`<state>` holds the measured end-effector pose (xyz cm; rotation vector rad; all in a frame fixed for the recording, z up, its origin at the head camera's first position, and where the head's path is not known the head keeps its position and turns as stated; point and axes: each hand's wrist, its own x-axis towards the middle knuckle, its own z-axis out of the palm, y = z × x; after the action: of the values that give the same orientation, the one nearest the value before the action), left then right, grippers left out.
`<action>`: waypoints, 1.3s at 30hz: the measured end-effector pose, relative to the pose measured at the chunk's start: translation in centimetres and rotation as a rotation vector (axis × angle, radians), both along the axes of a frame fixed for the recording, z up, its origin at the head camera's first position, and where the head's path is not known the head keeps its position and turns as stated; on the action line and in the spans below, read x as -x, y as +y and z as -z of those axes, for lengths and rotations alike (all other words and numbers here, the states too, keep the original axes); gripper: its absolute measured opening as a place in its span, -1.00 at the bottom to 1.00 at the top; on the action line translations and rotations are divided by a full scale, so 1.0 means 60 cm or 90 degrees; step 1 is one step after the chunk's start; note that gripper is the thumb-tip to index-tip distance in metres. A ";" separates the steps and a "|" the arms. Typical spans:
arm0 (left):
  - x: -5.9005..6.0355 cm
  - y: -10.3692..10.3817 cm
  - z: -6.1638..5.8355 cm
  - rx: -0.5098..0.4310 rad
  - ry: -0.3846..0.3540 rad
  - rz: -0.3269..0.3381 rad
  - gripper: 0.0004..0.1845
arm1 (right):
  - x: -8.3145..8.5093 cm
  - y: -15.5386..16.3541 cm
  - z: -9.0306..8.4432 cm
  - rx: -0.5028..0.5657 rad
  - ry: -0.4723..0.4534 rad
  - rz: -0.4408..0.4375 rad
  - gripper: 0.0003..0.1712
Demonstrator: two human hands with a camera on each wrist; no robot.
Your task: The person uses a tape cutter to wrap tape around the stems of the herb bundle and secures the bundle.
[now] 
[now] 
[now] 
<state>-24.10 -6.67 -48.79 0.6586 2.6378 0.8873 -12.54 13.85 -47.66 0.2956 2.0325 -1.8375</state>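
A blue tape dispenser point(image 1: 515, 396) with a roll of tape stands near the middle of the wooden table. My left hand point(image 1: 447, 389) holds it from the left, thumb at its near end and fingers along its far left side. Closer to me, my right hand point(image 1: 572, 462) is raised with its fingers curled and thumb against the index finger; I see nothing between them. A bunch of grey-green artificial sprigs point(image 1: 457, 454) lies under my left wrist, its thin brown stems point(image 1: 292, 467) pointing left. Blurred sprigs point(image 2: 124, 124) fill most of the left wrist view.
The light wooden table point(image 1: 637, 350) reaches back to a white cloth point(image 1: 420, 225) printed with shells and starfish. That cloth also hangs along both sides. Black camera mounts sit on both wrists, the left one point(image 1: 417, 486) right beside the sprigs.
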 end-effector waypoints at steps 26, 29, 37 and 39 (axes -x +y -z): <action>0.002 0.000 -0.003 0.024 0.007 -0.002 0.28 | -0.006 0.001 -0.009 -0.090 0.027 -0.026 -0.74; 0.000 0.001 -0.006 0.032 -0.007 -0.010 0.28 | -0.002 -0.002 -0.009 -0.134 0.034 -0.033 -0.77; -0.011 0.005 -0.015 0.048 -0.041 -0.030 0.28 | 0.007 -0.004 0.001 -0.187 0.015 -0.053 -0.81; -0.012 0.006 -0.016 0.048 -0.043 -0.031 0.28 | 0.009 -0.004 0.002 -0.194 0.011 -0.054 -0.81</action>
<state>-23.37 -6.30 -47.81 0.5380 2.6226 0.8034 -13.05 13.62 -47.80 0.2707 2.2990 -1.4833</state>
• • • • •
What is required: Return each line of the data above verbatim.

Task output:
`<state>` holds the measured end-effector pose (xyz cm; rotation vector rad; all in a frame fixed for the recording, z up, its origin at the head camera's first position, and where the head's path is not known the head keeps its position and turns as stated; point and axes: each hand's wrist, its own x-axis towards the middle knuckle, its own z-axis out of the palm, y = z × x; after the action: of the values that give the same orientation, the one nearest the value before the action), left then right, grippers left out.
`<action>`: waypoints, 1.3s at 30hz: the measured end-effector pose, relative to the pose measured at the chunk's start: translation in centimetres and rotation as a rotation vector (axis × angle, radians), both along the axes of a frame fixed for the recording, z up, its origin at the head camera's first position, and where the head's path is not known the head keeps its position and turns as stated; on the action line and in the spans below, read x as -x, y as +y and z as -z of those axes, for lengths and rotations alike (all other words and numbers here, the states too, keep the original axes); gripper: its absolute measured opening as a place in its span, -1.00 at the bottom to 1.00 at the top; on the action line translations and rotations are divided by a full scale, so 1.0 means 60 cm or 90 degrees; step 1 is one step after the chunk's start; note that gripper is the thumb-tip to index-tip distance in metres. A ";" separates the steps and a "|" the arms. Typical spans:
arm0 (left):
  - x: -5.9005..6.0355 cm
  - y: -10.3692..10.3817 cm
  - z: -6.1638..5.8355 cm
  - rx: -0.5098..0.4310 rad
  - ry: -0.3846..0.3540 rad
  - rz: -0.3269..0.3381 rad
  - gripper: 0.0004..0.1845
arm1 (right):
  - x: -8.3145..8.5093 cm
  - y: -15.5386..16.3541 cm
  - z: -9.0306..8.4432 cm
  - rx: -0.5028..0.5657 rad
  - ry: -0.4723..0.4534 rad
  - rz: -0.4408..0.4375 rad
  - gripper: 0.0003..0.1712
Demonstrator: two human hands with a camera on each wrist; no robot.
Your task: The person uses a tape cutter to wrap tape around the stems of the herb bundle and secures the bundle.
[now] 
[now] 
[now] 
<state>-24.10 -6.67 -48.79 0.6586 2.6378 0.8873 -12.54 13.85 -47.66 0.2956 2.0325 -1.8375</state>
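A blue tape dispenser point(image 1: 515, 396) with a roll of tape stands near the middle of the wooden table. My left hand point(image 1: 447, 389) holds it from the left, thumb at its near end and fingers along its far left side. Closer to me, my right hand point(image 1: 572, 462) is raised with its fingers curled and thumb against the index finger; I see nothing between them. A bunch of grey-green artificial sprigs point(image 1: 457, 454) lies under my left wrist, its thin brown stems point(image 1: 292, 467) pointing left. Blurred sprigs point(image 2: 124, 124) fill most of the left wrist view.
The light wooden table point(image 1: 637, 350) reaches back to a white cloth point(image 1: 420, 225) printed with shells and starfish. That cloth also hangs along both sides. Black camera mounts sit on both wrists, the left one point(image 1: 417, 486) right beside the sprigs.
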 end-effector waypoints at steps 26, 29, 37 and 39 (axes -x +y -z): <action>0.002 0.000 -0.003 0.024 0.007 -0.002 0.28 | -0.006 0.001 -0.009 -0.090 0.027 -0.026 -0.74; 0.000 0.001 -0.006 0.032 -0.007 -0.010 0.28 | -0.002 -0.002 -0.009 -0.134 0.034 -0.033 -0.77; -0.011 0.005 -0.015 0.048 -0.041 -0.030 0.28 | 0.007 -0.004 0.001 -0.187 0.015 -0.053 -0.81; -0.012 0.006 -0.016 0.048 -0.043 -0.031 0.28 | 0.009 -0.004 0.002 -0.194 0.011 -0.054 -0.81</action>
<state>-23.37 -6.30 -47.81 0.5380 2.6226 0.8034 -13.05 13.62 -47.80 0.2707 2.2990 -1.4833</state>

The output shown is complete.